» **Assignment**:
A word-for-word restatement of every entry is what is needed here.

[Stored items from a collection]
>>>
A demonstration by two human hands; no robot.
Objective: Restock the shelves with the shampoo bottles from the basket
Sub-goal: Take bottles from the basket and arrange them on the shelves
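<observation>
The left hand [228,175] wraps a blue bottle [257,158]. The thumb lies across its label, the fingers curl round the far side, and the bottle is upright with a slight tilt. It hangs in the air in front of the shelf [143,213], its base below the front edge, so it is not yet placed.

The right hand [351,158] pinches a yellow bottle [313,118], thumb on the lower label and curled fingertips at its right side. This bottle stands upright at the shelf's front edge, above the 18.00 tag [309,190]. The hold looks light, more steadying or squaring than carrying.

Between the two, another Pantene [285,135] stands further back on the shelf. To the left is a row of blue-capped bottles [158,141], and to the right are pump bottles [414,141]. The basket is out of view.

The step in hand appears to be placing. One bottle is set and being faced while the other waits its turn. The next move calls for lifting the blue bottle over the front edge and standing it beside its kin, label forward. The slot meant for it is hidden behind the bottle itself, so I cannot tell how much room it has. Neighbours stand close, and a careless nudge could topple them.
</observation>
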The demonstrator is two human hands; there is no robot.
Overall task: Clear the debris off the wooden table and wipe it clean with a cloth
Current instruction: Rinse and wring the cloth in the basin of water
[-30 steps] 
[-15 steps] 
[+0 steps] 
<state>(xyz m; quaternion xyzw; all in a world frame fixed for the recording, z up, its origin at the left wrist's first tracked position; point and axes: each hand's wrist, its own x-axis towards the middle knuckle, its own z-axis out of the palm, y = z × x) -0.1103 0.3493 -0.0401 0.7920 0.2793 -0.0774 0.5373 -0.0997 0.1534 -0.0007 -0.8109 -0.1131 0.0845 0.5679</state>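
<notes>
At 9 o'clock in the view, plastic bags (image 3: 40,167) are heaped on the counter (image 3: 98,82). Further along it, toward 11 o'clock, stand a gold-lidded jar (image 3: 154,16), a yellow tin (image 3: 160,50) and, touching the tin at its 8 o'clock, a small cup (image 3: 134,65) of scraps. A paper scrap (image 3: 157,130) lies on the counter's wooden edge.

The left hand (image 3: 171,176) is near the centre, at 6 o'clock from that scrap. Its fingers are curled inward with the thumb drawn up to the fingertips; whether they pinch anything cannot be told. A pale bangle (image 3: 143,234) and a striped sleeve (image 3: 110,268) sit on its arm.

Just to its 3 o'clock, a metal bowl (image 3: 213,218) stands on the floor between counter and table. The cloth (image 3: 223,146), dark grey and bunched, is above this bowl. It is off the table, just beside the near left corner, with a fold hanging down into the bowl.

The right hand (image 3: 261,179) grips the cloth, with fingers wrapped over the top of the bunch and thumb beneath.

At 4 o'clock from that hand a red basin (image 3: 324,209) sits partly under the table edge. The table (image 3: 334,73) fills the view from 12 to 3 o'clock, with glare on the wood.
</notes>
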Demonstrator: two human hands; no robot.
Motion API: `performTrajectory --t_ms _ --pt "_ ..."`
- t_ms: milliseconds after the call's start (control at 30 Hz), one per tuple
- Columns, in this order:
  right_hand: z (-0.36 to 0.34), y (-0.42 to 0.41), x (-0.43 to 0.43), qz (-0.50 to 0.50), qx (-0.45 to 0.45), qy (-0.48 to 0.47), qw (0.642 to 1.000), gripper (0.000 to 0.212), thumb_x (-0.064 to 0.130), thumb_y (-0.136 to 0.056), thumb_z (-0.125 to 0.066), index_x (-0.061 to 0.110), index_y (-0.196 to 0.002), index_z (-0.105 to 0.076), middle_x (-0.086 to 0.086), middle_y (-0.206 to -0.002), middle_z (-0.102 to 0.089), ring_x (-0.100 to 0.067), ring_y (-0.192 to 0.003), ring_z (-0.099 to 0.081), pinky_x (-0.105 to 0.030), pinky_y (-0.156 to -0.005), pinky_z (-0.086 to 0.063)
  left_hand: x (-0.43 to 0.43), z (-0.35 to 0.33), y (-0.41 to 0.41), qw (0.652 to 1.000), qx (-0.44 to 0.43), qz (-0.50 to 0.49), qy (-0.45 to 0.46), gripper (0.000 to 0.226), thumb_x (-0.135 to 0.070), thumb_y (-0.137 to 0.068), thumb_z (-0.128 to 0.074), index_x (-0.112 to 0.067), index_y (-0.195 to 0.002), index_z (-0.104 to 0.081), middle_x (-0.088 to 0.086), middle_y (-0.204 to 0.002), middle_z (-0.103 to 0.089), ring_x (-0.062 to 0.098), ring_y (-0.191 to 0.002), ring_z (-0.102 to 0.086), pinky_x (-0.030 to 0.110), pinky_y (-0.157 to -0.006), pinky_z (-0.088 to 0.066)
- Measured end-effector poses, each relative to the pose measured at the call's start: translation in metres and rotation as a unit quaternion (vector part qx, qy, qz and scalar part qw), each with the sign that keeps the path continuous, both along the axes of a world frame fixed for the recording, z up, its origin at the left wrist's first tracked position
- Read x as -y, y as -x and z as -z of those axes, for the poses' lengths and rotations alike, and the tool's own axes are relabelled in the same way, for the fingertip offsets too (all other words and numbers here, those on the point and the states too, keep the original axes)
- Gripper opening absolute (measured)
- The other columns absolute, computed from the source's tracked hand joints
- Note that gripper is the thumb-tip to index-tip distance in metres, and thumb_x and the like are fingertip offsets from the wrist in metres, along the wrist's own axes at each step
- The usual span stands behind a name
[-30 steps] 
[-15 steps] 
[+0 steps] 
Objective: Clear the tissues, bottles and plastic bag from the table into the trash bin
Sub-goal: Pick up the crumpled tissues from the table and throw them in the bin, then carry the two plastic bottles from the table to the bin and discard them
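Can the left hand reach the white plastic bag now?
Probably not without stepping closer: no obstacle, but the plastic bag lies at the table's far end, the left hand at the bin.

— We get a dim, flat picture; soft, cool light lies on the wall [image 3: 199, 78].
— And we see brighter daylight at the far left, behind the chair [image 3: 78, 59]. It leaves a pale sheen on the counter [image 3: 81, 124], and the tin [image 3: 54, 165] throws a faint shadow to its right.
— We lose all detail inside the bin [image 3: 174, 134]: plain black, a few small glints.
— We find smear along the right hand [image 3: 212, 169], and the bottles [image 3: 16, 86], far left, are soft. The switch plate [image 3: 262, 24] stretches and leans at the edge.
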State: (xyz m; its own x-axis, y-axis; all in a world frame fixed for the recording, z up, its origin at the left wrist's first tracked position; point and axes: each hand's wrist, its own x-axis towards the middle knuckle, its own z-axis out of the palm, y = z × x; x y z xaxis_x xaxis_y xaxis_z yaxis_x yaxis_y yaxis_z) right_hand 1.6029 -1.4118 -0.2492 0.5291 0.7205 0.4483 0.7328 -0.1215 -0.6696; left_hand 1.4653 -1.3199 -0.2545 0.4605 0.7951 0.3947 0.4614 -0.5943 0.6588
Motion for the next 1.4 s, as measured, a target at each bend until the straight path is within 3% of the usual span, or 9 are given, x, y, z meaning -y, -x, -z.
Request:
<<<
» **Exercise result**:
A demonstration by two human hands; no robot.
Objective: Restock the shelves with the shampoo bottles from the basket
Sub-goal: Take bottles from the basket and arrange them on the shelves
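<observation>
The left hand [228,175] wraps a blue bottle [257,158]. The thumb lies across its label, the fingers curl round the far side, and the bottle is upright with a slight tilt. It hangs in the air in front of the shelf [143,213], its base below the front edge, so it is not yet placed.

The right hand [351,158] pinches a yellow bottle [313,118], thumb on the lower label and curled fingertips at its right side. This bottle stands upright at the shelf's front edge, above the 18.00 tag [309,190]. The hold looks light, more steadying or squaring than carrying.

Between the two, another Pantene [285,135] stands further back on the shelf. To the left is a row of blue-capped bottles [158,141], and to the right are pump bottles [414,141]. The basket is out of view.

The step in hand appears to be placing. One bottle is set and being faced while the other waits its turn. The next move calls for lifting the blue bottle over the front edge and standing it beside its kin, label forward. The slot meant for it is hidden behind the bottle itself, so I cannot tell how much room it has. Neighbours stand close, and a careless nudge could topple them.
</observation>
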The demonstrator is two human hands; there is no robot.
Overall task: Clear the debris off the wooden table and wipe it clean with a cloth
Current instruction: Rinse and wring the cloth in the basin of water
[-30 steps] 
[-15 steps] 
[+0 steps] 
<state>(xyz m; quaternion xyzw; all in a world frame fixed for the recording, z up, its origin at the left wrist's first tracked position; point and axes: each hand's wrist, its own x-axis towards the middle knuckle, its own z-axis out of the palm, y = z × x) -0.1103 0.3493 -0.0401 0.7920 0.2793 -0.0774 0.5373 -0.0997 0.1534 -0.0007 -0.8109 -0.1131 0.0845 0.5679</state>
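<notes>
At 9 o'clock in the view, plastic bags (image 3: 40,167) are heaped on the counter (image 3: 98,82). Further along it, toward 11 o'clock, stand a gold-lidded jar (image 3: 154,16), a yellow tin (image 3: 160,50) and, touching the tin at its 8 o'clock, a small cup (image 3: 134,65) of scraps. A paper scrap (image 3: 157,130) lies on the counter's wooden edge.

The left hand (image 3: 171,176) is near the centre, at 6 o'clock from that scrap. Its fingers are curled inward with the thumb drawn up to the fingertips; whether they pinch anything cannot be told. A pale bangle (image 3: 143,234) and a striped sleeve (image 3: 110,268) sit on its arm.

Just to its 3 o'clock, a metal bowl (image 3: 213,218) stands on the floor between counter and table. The cloth (image 3: 223,146), dark grey and bunched, is above this bowl. It is off the table, just beside the near left corner, with a fold hanging down into the bowl.

The right hand (image 3: 261,179) grips the cloth, with fingers wrapped over the top of the bunch and thumb beneath.

At 4 o'clock from that hand a red basin (image 3: 324,209) sits partly under the table edge. The table (image 3: 334,73) fills the view from 12 to 3 o'clock, with glare on the wood.
</notes>
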Demonstrator: two human hands; no robot.
Motion API: `performTrajectory --t_ms _ --pt "_ ..."`
- t_ms: milliseconds after the call's start (control at 30 Hz), one per tuple
- Columns, in this order:
  right_hand: z (-0.36 to 0.34), y (-0.42 to 0.41), x (-0.43 to 0.43), qz (-0.50 to 0.50), qx (-0.45 to 0.45), qy (-0.48 to 0.47), qw (0.642 to 1.000), gripper (0.000 to 0.212), thumb_x (-0.064 to 0.130), thumb_y (-0.136 to 0.056), thumb_z (-0.125 to 0.066), index_x (-0.061 to 0.110), index_y (-0.196 to 0.002), index_z (-0.105 to 0.076), middle_x (-0.086 to 0.086), middle_y (-0.206 to -0.002), middle_z (-0.102 to 0.089), ring_x (-0.100 to 0.067), ring_y (-0.192 to 0.003), ring_z (-0.099 to 0.081), pinky_x (-0.105 to 0.030), pinky_y (-0.156 to -0.005), pinky_z (-0.086 to 0.063)
  left_hand: x (-0.43 to 0.43), z (-0.35 to 0.33), y (-0.41 to 0.41), qw (0.652 to 1.000), qx (-0.44 to 0.43), qz (-0.50 to 0.49), qy (-0.45 to 0.46), gripper (0.000 to 0.226), thumb_x (-0.135 to 0.070), thumb_y (-0.137 to 0.068), thumb_z (-0.128 to 0.074), index_x (-0.112 to 0.067), index_y (-0.195 to 0.002), index_z (-0.104 to 0.081), middle_x (-0.088 to 0.086), middle_y (-0.204 to 0.002), middle_z (-0.103 to 0.089), ring_x (-0.062 to 0.098), ring_y (-0.191 to 0.002), ring_z (-0.102 to 0.086), pinky_x (-0.030 to 0.110), pinky_y (-0.157 to -0.006), pinky_z (-0.088 to 0.066)
- Measured end-effector poses, each relative to the pose measured at the call's start: translation in metres and rotation as a unit quaternion (vector part qx, qy, qz and scalar part qw), each with the sign that keeps the path continuous, both along the axes of a world frame fixed for the recording, z up, its origin at the left wrist's first tracked position
- Read x as -y, y as -x and z as -z of those axes, for the poses' lengths and rotations alike, and the tool's own axes are relabelled in the same way, for the fingertip offsets too (all other words and numbers here, those on the point and the states too, keep the original axes)
- Gripper opening absolute (measured)
- The other columns absolute, computed from the source's tracked hand joints
- Note that gripper is the thumb-tip to index-tip distance in metres, and thumb_x and the like are fingertip offsets from the wrist in metres, along the wrist's own axes at each step
- The usual span stands behind a name
[-30 steps] 
[-15 steps] 
[+0 steps] 
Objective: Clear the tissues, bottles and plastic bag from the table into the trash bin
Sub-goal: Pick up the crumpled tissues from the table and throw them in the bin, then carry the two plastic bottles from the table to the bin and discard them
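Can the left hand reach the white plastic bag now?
Probably not without stepping closer: no obstacle, but the plastic bag lies at the table's far end, the left hand at the bin.

— We get a dim, flat picture; soft, cool light lies on the wall [image 3: 199, 78].
— And we see brighter daylight at the far left, behind the chair [image 3: 78, 59]. It leaves a pale sheen on the counter [image 3: 81, 124], and the tin [image 3: 54, 165] throws a faint shadow to its right.
— We lose all detail inside the bin [image 3: 174, 134]: plain black, a few small glints.
— We find smear along the right hand [image 3: 212, 169], and the bottles [image 3: 16, 86], far left, are soft. The switch plate [image 3: 262, 24] stretches and leans at the edge.
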State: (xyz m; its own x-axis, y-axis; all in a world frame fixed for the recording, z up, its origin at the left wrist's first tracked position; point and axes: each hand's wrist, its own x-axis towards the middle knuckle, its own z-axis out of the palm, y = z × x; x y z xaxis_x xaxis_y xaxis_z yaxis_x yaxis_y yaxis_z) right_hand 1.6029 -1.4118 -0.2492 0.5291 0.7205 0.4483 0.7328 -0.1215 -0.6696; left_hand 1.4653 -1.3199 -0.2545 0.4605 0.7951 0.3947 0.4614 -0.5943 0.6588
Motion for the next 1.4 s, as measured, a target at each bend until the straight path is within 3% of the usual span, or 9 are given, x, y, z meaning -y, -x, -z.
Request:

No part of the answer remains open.